The Outsider (1948)
5/10
not to be taken seriously
22 June 2009
Warning: Spoilers
The Guinea Pig is about a lower middle class boy called Jack winning a scholarship and going to an English public school called Saintbury. There he is bullied by other pupils for his lower class origins and disliked by his house-master who resents any sort of change. We see him flogged by a senior pupil for burning a couple of pieces of toast and by his house-master for walking along a riverside park with a local girl. His house-master is repelled not just by his class background but by things such as his eating habits. Jack wipes out a plate with a piece of bread. We do see Jack having a meal at home and there is nothing wrong with his table manners there. As for the infamous use of the word "arse" with Jack's upbringing he probably would not have used the word in the first place.

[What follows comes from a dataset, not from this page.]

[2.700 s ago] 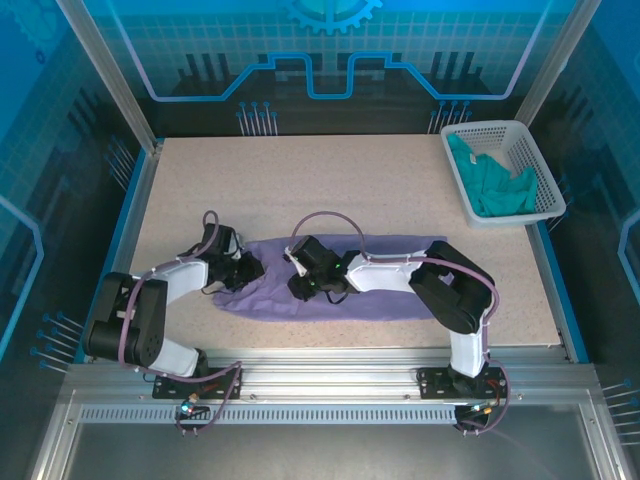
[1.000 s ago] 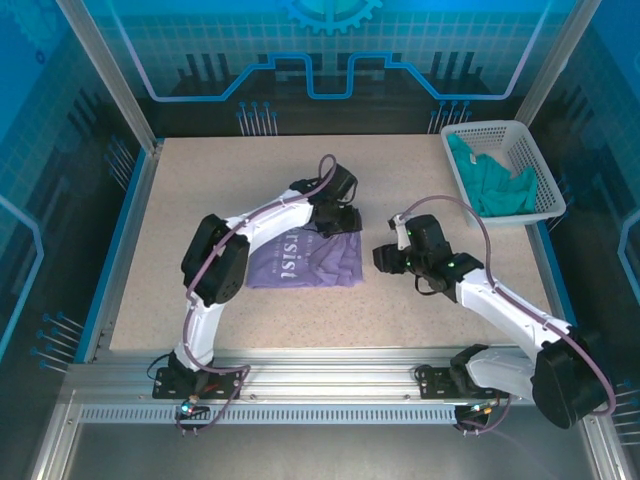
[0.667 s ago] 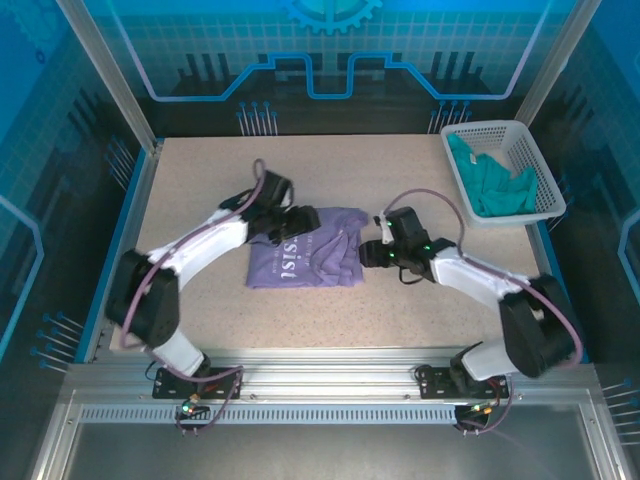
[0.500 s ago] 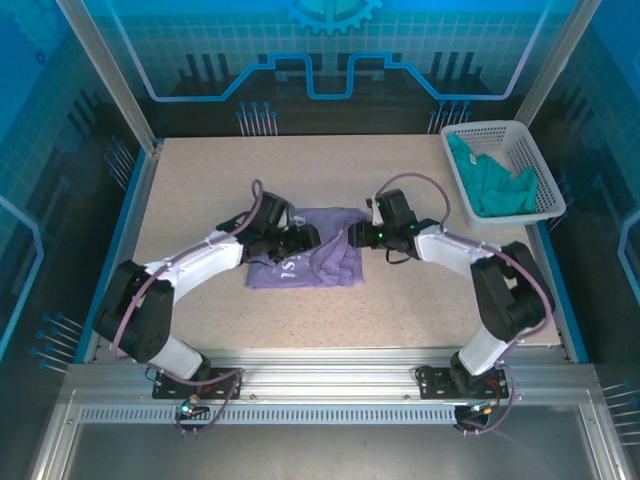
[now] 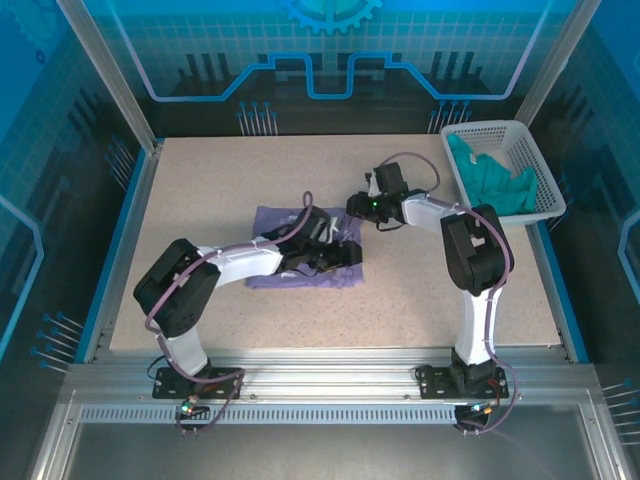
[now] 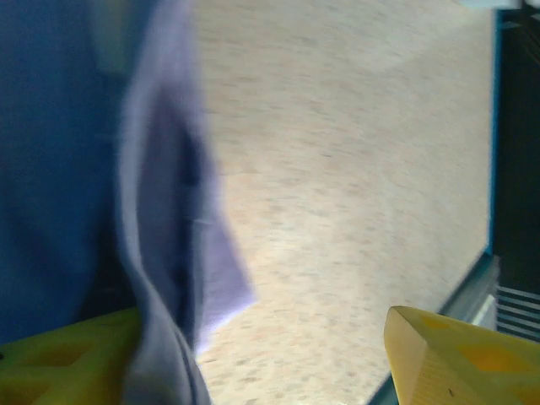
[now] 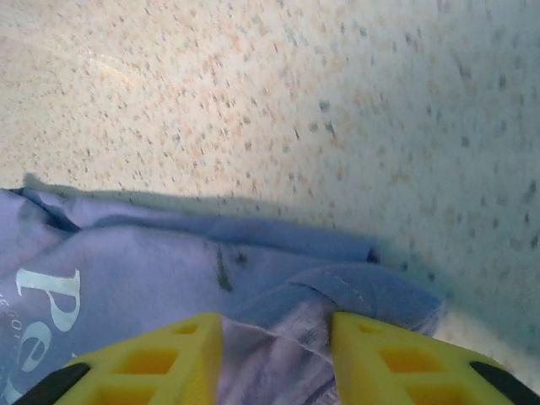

Education at this school is muscular Christian with an emphasis on sports such as "rugger" and cricket. The teachers wouldn't know what a lesson plan was. Their method of teaching in this film is is take out your book and turn to page ... and lets read around the class. The school library cannot be of much use because we see Jack make a mess of a history paper and is then told by the progressive Mr. Lorraine to go to the local bookshop and buy a specific book on the subject. The book should have been in the library in the first place or why set the assignment? After four years at this institution we find that Jack wants to go to Cambridge to read for a degree and become a teacher. Well, he could have stayed in East London; there were some excellent nearby grammar schools during the postwar years and he then could have entered the University of London. This films message is that the public schools would have to change and accommodate a Labour government. The public schools didn't really change and the Labour party never had the backbone to take them on.